Qualcuno sostiene che Jeroen Dijsselbloen, il presidente dell’Eurogruppo, “a differenza di altri che parlano senza dire nulla è uno che dice le cose come stanno”. Altri sospettano che questo sia vero, ma che lui non capisca bene come stanno le cose. Ieri il neo capo dell’Euroclub e ministro delle Finanze olandese, ha fatto crollare i mercati, che avevano preso una buona piega dopo l’accordo per il salvataggio di Cipro, perché ha candidamente risposto ad una difficile domanda. “Lei pensa che questo sia un modello?” ha domandato un giornalista dell’agenzia Reuters chiedendo un commento sull’accordo. “Quello che abbiamo fatto la scorsa notte (la notte di domenica, ndr) è quello che chiamo cacciare indietro il rischio”, ha riposto Dijsselbloem. Dimenticando di dire ciò che ha fatto dire, ore ed ore dopo, al suo portavoce, che “Cipro è un caso specifico” e che “non esistono modelli fissi”. Intanto le Borse crollavano sull’idea, avvalorata dal seguito della lunga intervista, che d’ora in poi sarà possibile risolvere le crisi chiudendo le banche a distanza, da Bruxelles, e prelevando soldi dai conti correnti. Finché si parla di Cipro, con un’esposizione di qualche miliardo, forse una ventina, forse va anche bene, ma trasportare lo stesso sistema ad esempio in Italia, dove nei conti i miliardi sono centinaia è un’altra questione.
Dijsselbloem non ha il problema di essere giovane, ha quasi 47 anni, solo quattro in meno del suo predecessore Jean-Claude Juncker quando assunse l’incarico. Il problema non è neanche che viene da un piccolo paese, perché la sua Olanda ha circa 35 volte gli abitanti del Lussemburgo di Juncker.

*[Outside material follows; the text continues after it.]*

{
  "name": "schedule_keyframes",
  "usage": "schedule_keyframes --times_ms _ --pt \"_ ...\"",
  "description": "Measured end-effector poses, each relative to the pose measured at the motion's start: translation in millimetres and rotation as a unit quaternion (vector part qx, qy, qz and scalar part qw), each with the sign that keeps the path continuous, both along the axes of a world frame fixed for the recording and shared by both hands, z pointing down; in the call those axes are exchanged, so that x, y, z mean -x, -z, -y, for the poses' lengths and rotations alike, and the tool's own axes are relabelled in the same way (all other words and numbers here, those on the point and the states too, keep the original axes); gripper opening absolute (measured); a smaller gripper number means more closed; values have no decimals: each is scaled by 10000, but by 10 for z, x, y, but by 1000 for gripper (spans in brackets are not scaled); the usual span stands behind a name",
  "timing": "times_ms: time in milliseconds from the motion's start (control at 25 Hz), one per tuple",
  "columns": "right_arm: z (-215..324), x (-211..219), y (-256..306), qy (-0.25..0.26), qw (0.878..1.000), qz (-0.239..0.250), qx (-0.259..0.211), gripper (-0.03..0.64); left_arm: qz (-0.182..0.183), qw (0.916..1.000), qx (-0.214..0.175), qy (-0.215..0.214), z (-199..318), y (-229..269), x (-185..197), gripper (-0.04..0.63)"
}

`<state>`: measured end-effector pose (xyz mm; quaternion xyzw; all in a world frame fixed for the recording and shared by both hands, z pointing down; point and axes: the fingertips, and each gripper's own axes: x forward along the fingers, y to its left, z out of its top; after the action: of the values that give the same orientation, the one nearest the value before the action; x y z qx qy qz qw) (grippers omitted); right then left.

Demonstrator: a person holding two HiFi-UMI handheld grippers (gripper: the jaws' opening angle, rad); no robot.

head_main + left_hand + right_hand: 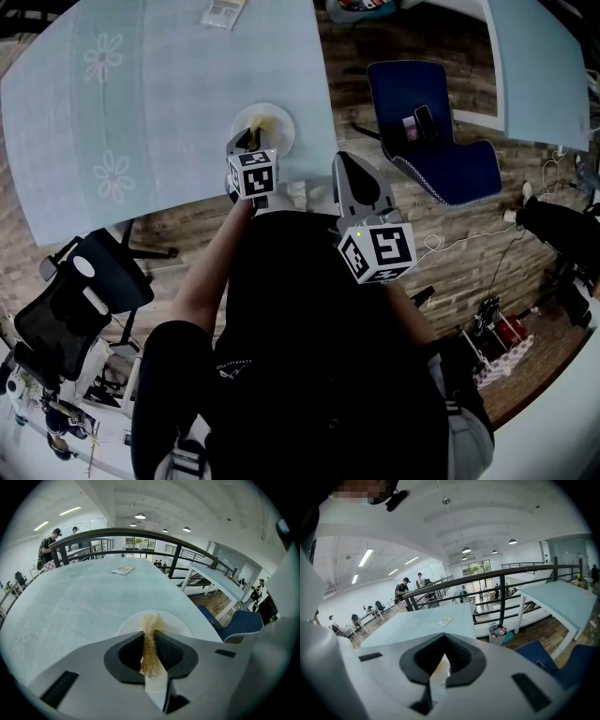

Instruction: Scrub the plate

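Left claw and its marker cube cover the near side of the plate from above; in the left gripper view the jaws, clamped on the golden scrubber, hide the plate's near rim and the scrubber's lower end. The top edge crops the table and a packet, whose print is too small to read

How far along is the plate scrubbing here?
Done: the left gripper is clamped on the golden scrubber. In hand: it holds the scrubber over the white plate; contact is unclear. Left: seemingly the scrubbing itself. Meanwhile the right gripper is shut and empty, away from the plate.
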<state>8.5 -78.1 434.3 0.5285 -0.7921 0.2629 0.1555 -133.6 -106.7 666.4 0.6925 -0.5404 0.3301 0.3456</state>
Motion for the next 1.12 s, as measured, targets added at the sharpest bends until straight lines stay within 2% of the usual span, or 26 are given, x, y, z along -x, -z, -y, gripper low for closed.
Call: schedule_keyframes --times_ms 360,1120 --pt "-12 84 32 4 9999 -13 -110 9 116 9995 -76 270 14 1 313 69" --pt "-58 276 70 53 9998 -19 -204 9 275 9987 -257 344 -37 72 577 69"
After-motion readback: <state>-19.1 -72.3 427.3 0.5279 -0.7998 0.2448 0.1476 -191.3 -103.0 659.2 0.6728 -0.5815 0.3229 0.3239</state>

Neppure, cercando, la questione è che non lo voleva qualcuno. “Il posto toccava ad un olandese”, spiegano a Bruxelles, per molti motivi, perché serviva qualcuno di un Paese “sano”, perché un tedesco non era adatto, perché comunque è meglio che sia qualcuno di un paese “medio”. Il guaio è che lì, in Olanda, il ministro delle Finanze oggi è un laureato in economia agraria (il suo nome tra l’altro contiene la parola “fiore” in olandese), non un economista. Ed è uno che mai prima dello scorso novembre è stato ministro, che ama allevare maiali nella sua casa di campagna e che non parla francese (cosa che a Bruxelles è ancora giudicata una lacuna grave).

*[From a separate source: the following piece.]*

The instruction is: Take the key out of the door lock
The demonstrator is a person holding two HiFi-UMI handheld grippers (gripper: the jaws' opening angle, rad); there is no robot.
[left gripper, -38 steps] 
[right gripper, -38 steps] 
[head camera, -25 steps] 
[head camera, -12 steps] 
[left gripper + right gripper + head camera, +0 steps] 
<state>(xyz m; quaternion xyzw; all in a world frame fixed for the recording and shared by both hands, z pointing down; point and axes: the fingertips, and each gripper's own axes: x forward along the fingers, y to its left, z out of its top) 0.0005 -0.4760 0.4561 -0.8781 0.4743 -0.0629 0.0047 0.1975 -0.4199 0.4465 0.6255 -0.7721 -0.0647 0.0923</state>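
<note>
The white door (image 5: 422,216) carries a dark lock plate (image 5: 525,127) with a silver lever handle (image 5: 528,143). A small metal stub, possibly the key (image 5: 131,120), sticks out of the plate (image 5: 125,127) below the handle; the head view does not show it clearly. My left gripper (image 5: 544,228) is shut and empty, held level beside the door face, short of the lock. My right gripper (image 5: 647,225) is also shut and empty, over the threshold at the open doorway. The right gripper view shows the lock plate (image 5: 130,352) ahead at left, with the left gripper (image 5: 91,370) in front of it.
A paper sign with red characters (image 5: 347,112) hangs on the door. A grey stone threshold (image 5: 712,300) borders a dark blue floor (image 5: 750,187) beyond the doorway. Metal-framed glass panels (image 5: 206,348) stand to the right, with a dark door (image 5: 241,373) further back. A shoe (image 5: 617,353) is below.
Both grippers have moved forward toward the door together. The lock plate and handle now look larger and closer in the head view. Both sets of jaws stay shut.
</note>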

Quella di ieri è la sua seconda (se non terza) grave scivolata. In un paio di settimane non è male come carnet. La prima è stata quella di sancire un accordo che prevedeva che tutti i conti correnti ciprioti, anche quelli sotto la soglia dei 100mila euro protetta da una direttiva Ue, fossero oggetto di un prelievo forzoso. Un accordo rozzo, troppo “semplice”, che infatti non ha retto ed è stato respinto, senza neanche un voto a favore, dal Parlamento di Nicosia. Poi Dijsselbloem, con il suo perfetto inglese ed il look piuttosto ricercato, è andato in Parlamento europeo per dire che “se c’è un responsabile di questa decisione sono io, avrei dovuto impedirlo”, restando però al suo posto. Poi ha anche aggiunto che “è vero che questa scelta ha minato la fiducia, ma il dibattito tra i ministri è stato più duro della risposta dei mercati”. Come a dire, sì, abbiamo sbagliato tutto, ma siamo talmente poco influenti che i mercati non hanno nemmeno reagito. Questa volta hanno voluto credergli, e la reazione si è vista. Non sempre sbagliando si impara. E la nostalgia per Juncker in Europa aumenta. Non che avesse la bacchetta magica, anzi, ma era certamente meno naif.